Dorset NHS shake-up legal bid hearing granted
- Published
Campaigners fighting the reorganisation of hospital services are to have their latest legal challenge considered by the Court of Appeal.
Dorset Clinical Commissioning Group (CCG) has begun a shake-up, including shutting Poole's A&E, after winning a judicial review in July.
The plans are currently being reviewed by the health secretary.
Defend Dorset NHS launched a second legal challenge against the plans in September.
It said it had been granted a hearing at the Court of Appeal but had not yet received a date.
Dorset CCG's chief officer Tim Goodson said: "This means that if the judge decides there is enough merit in the case to grant an appeal, it will follow immediately, reducing disruption to both parties."
Under the CCG Clinical Services Review, Poole's A&E, maternity and paediatric services will be lost to Bournemouth, which will become the area's main emergency hospital.
Poole is set to become a centre for planned treatment and operations.
The shake-up aims to avoid a projected funding shortfall of at least £158m a year by 2021.

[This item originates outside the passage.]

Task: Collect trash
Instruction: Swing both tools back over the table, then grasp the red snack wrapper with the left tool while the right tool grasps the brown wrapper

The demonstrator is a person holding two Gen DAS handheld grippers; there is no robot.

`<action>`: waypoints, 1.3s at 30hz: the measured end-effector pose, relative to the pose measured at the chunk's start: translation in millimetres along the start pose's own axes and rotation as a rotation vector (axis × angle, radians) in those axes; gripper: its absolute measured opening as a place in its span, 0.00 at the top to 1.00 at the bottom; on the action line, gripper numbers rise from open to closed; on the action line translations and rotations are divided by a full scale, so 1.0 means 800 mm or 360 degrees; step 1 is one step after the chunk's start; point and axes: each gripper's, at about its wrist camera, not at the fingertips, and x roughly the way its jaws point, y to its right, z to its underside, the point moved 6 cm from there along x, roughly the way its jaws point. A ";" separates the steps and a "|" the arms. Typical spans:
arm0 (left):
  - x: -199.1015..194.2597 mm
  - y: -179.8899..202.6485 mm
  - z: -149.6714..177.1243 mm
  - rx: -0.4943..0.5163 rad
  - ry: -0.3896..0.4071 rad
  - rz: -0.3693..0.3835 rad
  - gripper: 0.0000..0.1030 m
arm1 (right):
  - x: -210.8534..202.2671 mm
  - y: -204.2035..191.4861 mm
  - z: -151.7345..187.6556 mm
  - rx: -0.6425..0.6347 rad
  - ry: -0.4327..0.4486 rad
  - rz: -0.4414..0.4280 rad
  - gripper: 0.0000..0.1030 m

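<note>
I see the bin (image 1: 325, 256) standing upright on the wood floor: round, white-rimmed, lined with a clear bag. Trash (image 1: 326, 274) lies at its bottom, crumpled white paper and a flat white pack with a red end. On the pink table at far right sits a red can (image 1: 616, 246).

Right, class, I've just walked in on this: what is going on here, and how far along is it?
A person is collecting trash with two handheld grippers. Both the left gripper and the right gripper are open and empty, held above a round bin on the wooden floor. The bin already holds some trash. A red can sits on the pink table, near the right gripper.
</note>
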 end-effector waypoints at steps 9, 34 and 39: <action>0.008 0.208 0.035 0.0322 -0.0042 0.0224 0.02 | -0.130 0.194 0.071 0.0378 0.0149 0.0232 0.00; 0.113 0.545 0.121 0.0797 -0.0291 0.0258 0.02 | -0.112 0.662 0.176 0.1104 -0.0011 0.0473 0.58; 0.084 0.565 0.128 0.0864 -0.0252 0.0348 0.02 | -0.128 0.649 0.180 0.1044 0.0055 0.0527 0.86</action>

Changes to mental health acute care include the closure and relocation of beds at Weymouth's Linden unit and the creation of extra inpatient beds at St Ann's Hospital in Poole and Forston Clinic near Dorchester.
Beds at Portland Hospital have already been closed.
Campaign group Defend Dorset NHS, which has raised more than £21,000 in its legal bid, has argued travel times from areas like Swanage would be too great if the changes go ahead.
Three High Court judges will look again the group's case. In July last year it failed in a judicial review of the plans.
Dorset CCG previously said the latest appeal was "disappointing" and would be a further cost to NHS and legal aid budgets.
A date for the hearing has not yet been set.